DIRECTIONS FOR THIS TASK -
Counting only lines below that hold "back", give the total alone.

EXTRACTED DATA -
****************************************

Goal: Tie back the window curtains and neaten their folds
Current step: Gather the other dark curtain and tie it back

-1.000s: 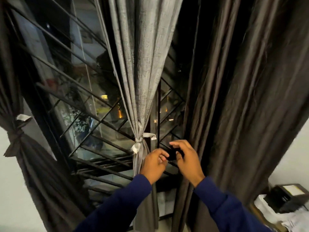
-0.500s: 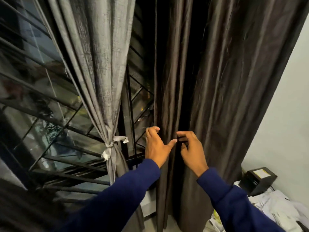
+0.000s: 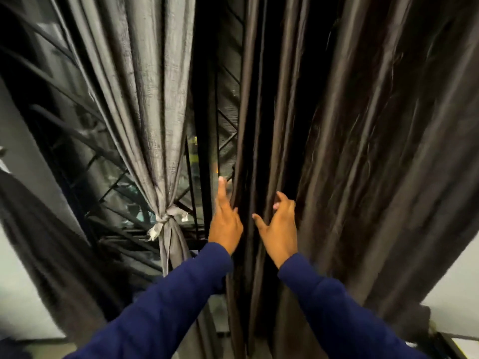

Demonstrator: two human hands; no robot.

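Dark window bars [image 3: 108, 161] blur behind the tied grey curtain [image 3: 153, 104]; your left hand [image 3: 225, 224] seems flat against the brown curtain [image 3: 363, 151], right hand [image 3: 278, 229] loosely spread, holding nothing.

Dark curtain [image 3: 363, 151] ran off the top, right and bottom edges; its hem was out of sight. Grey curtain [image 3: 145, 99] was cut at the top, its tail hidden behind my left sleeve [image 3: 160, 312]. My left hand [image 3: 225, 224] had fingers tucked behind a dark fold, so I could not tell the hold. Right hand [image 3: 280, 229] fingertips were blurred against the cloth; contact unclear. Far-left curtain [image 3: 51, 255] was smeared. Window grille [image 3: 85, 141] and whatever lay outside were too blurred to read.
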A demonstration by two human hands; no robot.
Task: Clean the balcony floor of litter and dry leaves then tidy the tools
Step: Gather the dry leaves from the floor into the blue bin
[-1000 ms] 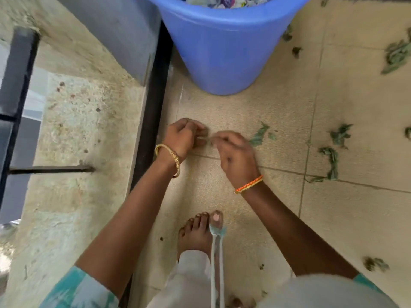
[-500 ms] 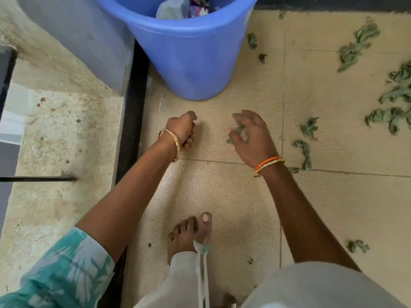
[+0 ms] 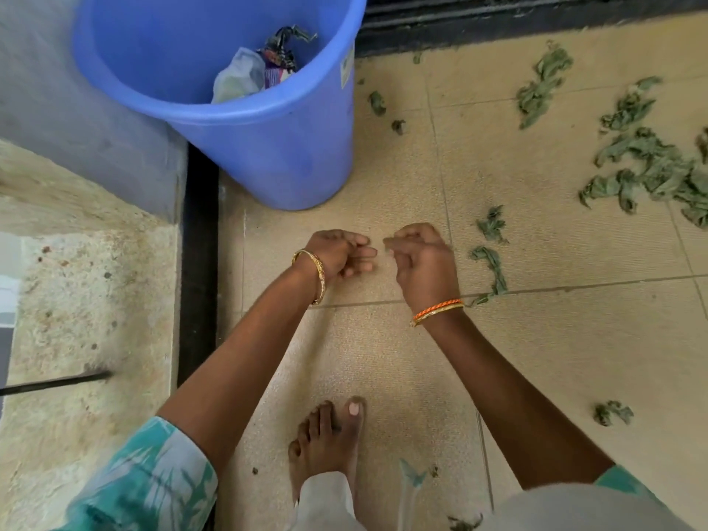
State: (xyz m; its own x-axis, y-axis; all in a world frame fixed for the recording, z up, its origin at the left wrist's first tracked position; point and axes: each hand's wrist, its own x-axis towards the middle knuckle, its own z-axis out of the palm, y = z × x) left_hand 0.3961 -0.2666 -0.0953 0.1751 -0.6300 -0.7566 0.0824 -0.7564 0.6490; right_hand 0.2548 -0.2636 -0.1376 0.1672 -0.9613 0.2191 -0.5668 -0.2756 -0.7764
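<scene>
Leaves: dry green leaves lie scattered over the tile floor, the thickest cluster at the right edge, well apart from the hands.
Nearest leaves: a curled leaf lies just beside the right hand, running down to the grout line; a smaller leaf sits above it.
Stray pieces: two small scraps lie beside the bin's right side; one lone leaf lies lower right; crumbs dot the floor near the foot.
Bin: a blue bin stands upright on the floor at upper centre, against the wall corner. It holds litter, pale plastic and dark wrappers.
Left hand: the left hand hovers low over the floor below the bin, fingers curled, fingertips pointing toward the right hand. Whether it grips anything cannot be told.
Right hand: the right hand is just beside the left, apart from it, fingers curled inward. Contents, if any, are hidden; cannot tell.
Wrists: gold bangle on the left; orange and gold bands on the right.
Foot: a bare foot stands on the tile below the hands.
Surround: a dark strip edges the floor at left, with a rough stone ledge beyond it; a dark door track runs along the top.
</scene>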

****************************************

ANSWER TO THE PROBLEM -
2